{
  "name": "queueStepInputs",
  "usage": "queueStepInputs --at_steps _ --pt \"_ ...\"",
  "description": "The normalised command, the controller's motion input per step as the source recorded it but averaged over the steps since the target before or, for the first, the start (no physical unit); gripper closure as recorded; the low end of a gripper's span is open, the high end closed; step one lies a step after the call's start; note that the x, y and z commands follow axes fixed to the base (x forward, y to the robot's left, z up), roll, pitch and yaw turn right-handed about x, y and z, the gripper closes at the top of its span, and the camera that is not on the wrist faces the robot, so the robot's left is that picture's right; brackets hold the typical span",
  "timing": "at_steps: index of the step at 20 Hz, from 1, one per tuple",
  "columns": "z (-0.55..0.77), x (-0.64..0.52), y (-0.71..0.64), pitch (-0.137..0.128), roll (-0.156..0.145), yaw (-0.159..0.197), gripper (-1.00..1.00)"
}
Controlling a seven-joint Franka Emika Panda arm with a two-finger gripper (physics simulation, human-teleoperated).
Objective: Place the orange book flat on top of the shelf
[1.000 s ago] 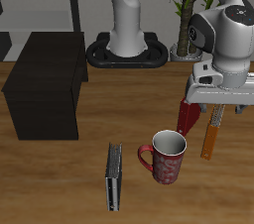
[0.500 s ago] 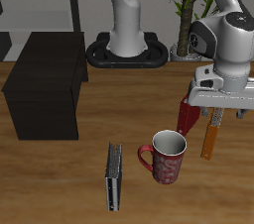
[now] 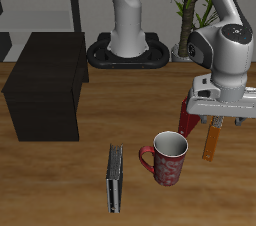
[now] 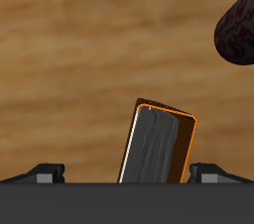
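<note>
Near the desk's front edge, my gripper (image 3: 212, 118) hangs open directly above the upright orange book (image 3: 211, 142), holding nothing; the shelf (image 3: 45, 75) stands well apart.

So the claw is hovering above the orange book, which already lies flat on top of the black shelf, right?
Not quite. The gripper is above the orange book, but the exterior view shows that book standing on the wooden table beside the mug, not on the black shelf.
</note>
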Motion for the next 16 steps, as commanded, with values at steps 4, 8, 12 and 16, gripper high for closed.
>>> queueStepInputs --at_steps 4,8,12,16 --pt "-0.14 0.0 0.0 0.016 0.021 0.018 1.0" --pt "-0.01 0.05 -0.08 0.019 0.005 -0.002 1.0" --pt "0.08 0.04 -0.06 -0.012 -0.003 0.007 1.0" --pt "0.23 0.04 -0.1 -0.032 0.009 0.024 1.0"
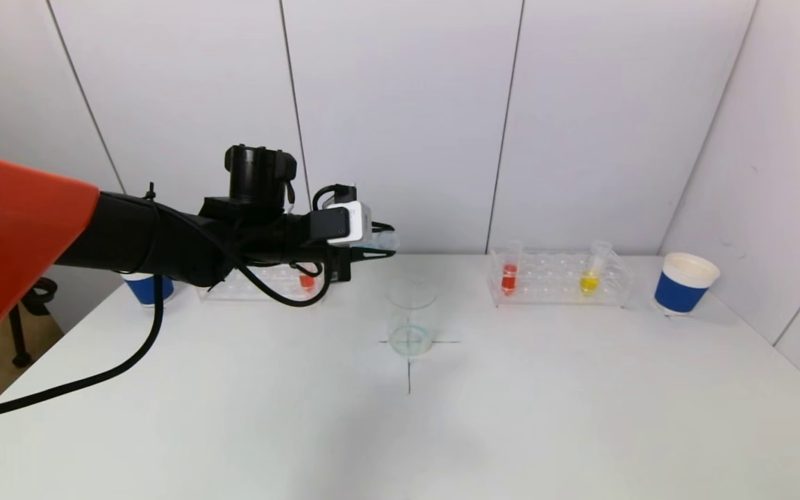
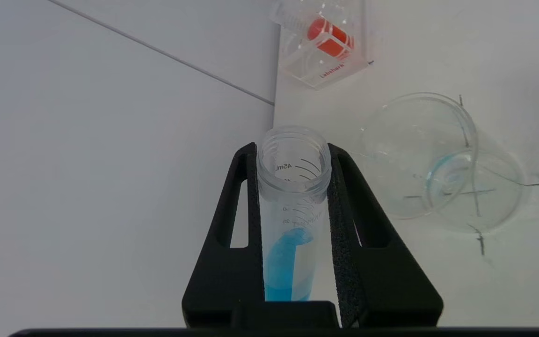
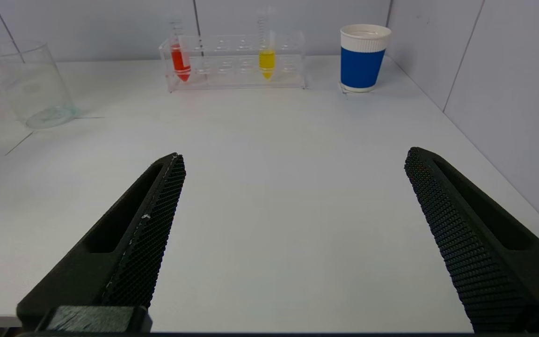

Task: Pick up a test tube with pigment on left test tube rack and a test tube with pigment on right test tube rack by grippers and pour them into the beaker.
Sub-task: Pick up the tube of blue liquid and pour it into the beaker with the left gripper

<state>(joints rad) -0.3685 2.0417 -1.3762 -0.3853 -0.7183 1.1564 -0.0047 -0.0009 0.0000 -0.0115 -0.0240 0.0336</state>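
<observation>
My left gripper (image 1: 374, 248) is raised to the left of and above the glass beaker (image 1: 410, 321), which has a faint blue ring at its bottom. It is shut on a clear test tube (image 2: 293, 210) lying almost level. Blue pigment (image 2: 281, 267) runs partway along the tube's wall towards the open mouth. The left rack (image 1: 261, 283) sits behind the arm, mostly hidden, with a red tube (image 1: 307, 281) showing. The right rack (image 1: 560, 279) holds a red tube (image 1: 509, 275) and a yellow tube (image 1: 589, 279). My right gripper (image 3: 295, 157) hovers open and empty over the table, short of that rack (image 3: 236, 61).
One blue paper cup (image 1: 685, 283) stands at the far right, another (image 1: 146, 288) at the far left behind the arm. A black cross (image 1: 410, 361) is drawn on the white table (image 1: 233, 417) under the beaker. White walls close the back and right.
</observation>
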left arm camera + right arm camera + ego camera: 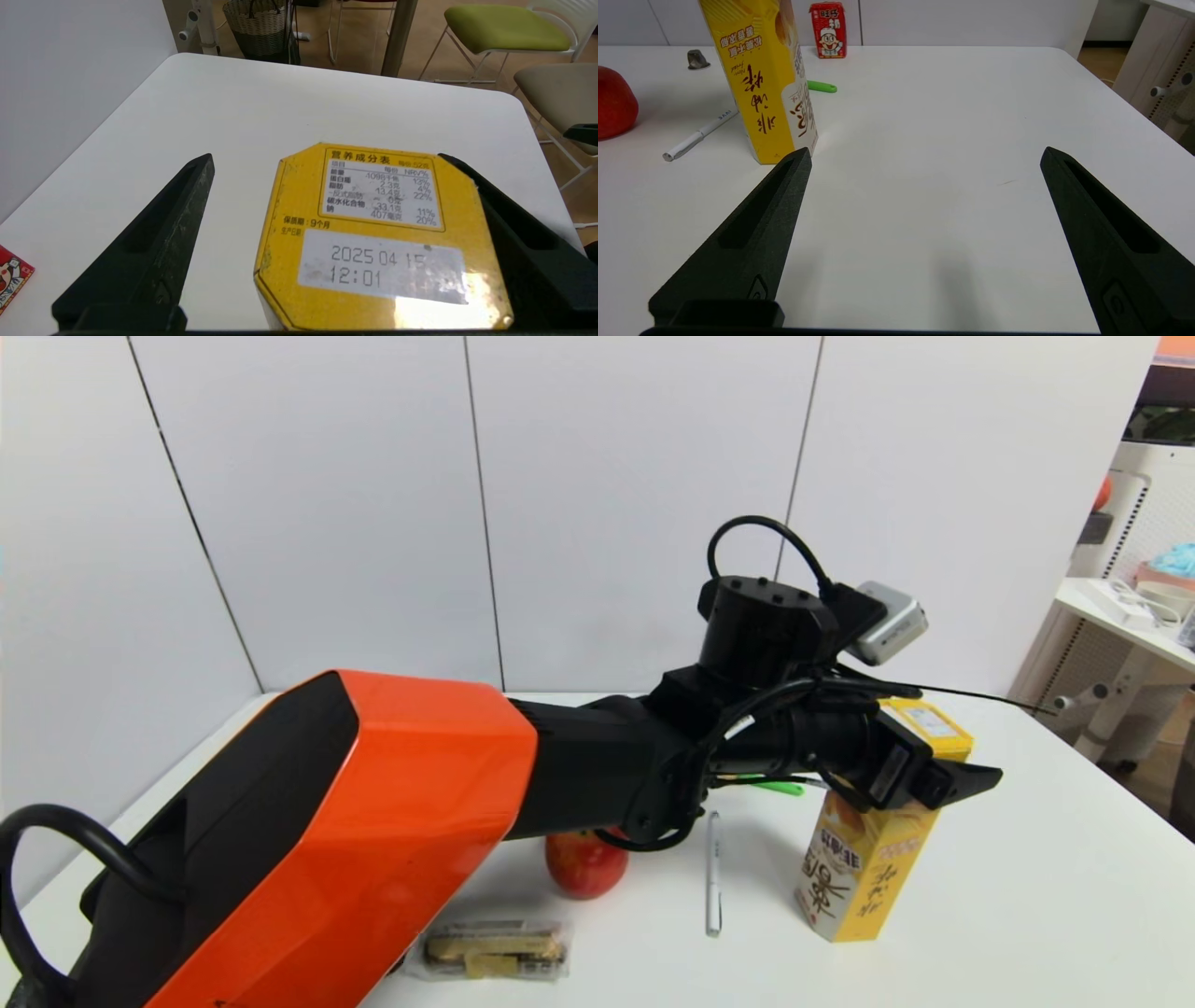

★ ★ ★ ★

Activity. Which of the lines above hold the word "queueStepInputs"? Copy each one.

Worked solution.
  "name": "queueStepInputs",
  "usage": "queueStepInputs --at_steps _ --pt \"_ ...\"",
>>> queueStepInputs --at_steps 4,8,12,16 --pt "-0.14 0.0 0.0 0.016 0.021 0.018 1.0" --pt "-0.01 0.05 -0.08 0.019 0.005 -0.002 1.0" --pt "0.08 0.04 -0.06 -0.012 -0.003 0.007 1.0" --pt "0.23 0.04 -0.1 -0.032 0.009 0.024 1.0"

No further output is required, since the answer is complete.